Noory, who has lived in several cities with temperamental weather, suggests this cute rain poncho as an affordable alternative to the traditional jacket. While it doesn’t have sleeves, it can “pack up so easily into any bag you have,” making its a good bet if you hate carrying around your jacket after taking it off once the sun comes out. And don’t worry about getting other stuff in your bag damp: The poncho comes with a carrying case, and is available in four fun colors.
This “utilitarian, yet stylish,” windbreaker comes recommended by Jamie Leilani Pelayo, the co-founder and chief strategy officer of wellness brand natureofthings. While it looks expensive, the price point means “you don’t have to be too precious with it.” Pelayo loves it in the ice-gray shade, but the jacket comes in four other neutrals including black, beige, navy, and army green. It’s also size inclusive, going up to a 4XL.
“I love a versatile spring jacket that doubles as a raincoat,” says plus-size style expert Rachel Richardson. She pointed us toward this size-inclusive Loft raincoat, which is available up to a size 26 and comes in regular, petite, and tall fits. “Fashion meets function with details like a drawstring hood, luxe metallic hardware, and a relaxed fit,” she says of the coat’s appealing features.
Best under-$200 warm-weather rain jackets for women
Taylor, who told us about the men’s United by Blue Rain Shell, also recommends the women’s version, which is made from the same breathable, 100 percent recycled polyester material.
“The toggle cords give it a more modern take on your traditional raincoat,” says Caroline Maguire, the fashion director of Shopbop, who adds that she loves how “this raincoat is sheer, so you can still see your outfit underneath.” For a styling tip, she suggests cinching the bottom of the jacket “to give it more shape; it’ll look like a cool anorak.” If you’re not into full transparency, the coat comes in slightly more opaque, but still translucent, red, blue, yellow, black, and olive colors.

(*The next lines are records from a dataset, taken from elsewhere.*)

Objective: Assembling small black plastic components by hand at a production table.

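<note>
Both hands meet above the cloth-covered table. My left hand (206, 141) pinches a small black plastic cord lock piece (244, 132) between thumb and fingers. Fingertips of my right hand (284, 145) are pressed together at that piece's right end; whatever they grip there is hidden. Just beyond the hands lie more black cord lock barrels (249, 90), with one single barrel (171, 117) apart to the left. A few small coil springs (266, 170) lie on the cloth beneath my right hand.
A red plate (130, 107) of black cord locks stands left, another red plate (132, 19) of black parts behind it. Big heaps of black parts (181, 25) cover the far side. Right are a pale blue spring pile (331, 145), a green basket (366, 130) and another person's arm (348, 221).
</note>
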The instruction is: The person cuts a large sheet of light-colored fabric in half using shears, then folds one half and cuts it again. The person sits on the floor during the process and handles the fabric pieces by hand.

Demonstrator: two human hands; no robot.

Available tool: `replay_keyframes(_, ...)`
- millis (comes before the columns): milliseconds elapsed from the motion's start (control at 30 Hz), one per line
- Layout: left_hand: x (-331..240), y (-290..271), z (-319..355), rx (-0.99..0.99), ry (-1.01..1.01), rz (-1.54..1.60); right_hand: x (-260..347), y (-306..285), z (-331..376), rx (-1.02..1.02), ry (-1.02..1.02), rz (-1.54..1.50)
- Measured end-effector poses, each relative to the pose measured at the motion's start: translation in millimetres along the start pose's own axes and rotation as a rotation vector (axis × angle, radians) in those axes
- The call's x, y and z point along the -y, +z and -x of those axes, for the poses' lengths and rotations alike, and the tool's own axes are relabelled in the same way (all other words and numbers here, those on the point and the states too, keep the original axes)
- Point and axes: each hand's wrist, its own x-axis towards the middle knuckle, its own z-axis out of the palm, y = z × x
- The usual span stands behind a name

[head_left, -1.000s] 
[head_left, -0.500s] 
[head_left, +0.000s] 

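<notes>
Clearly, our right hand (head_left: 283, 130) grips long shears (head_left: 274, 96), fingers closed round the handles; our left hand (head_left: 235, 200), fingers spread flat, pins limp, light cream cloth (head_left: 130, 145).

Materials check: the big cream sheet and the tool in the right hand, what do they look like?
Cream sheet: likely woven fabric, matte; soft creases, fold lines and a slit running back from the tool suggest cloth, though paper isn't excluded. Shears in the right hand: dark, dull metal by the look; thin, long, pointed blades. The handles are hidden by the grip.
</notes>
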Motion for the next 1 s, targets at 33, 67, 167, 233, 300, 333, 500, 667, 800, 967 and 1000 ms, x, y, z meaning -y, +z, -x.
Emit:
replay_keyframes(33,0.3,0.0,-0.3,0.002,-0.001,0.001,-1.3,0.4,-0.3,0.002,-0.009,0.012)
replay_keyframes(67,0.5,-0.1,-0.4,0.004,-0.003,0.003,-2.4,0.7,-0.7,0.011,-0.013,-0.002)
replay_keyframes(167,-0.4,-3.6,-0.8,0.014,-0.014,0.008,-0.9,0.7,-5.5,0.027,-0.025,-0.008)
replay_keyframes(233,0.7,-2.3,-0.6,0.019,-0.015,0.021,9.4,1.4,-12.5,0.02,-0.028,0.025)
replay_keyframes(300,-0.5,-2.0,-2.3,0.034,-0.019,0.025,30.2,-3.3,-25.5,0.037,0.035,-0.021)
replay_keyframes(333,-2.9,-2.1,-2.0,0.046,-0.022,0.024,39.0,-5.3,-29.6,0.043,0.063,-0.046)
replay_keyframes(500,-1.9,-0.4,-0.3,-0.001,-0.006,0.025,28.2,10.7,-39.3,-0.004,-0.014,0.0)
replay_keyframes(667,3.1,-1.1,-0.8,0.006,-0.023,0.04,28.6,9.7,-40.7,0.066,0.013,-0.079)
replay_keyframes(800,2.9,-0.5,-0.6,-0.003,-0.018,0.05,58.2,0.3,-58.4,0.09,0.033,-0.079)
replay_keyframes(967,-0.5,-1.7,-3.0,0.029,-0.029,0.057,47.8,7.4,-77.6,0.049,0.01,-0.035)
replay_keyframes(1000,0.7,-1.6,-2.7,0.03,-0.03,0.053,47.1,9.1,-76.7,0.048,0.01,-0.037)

Here’s another coat from Hunter, a British brand known for making boots and jackets that can withstand monsoon-level downpours. This one comes recommended by Leber, who says there’s no reason a rain jacket needs to be black, navy, or gray — which is why she wears the pink version (though it’s available in lots of other colors, including black and navy). “It has a classic style, so it looks great with jeans, skirts, and casualwear,” she says.
Best splurge-worthy warm-weather rain jackets for women
This Arc’teryx jacket is made from Gore-Tex, which means it’s not only waterproof, but windproof, too, explains Johnson. It is part of the brand’s SL line (SL is short for superlight) and Arc’teryx says it’s designed for summer hiking, so the jacket packs down super-small and won’t take up too much room in your bag. Arc’teryx loyalists swear by the brand’s quality, and former outdoor outfitter Ross Cowan (who we talked to for our guide on the best raincoats for men) told us that while they can be expensive, Arc’teryx pieces are “pretty much perfect.” While it’s on the pricey end, we did find the jacket in a few colors (including olive green and red) in a size extra-small on sale for $179.
For a coat with a “moody, Parisian feel,” Pelayo says to try this one from Sezane. The black patent number is waterproof and cool-looking. It may seem like a trench, but there’s actually a hood to cover your head if you’re caught without an umbrella (the hood is removable, though, if you want that classic trench look). The transitional mid-weight fabric can also take you through the summer and into the fall.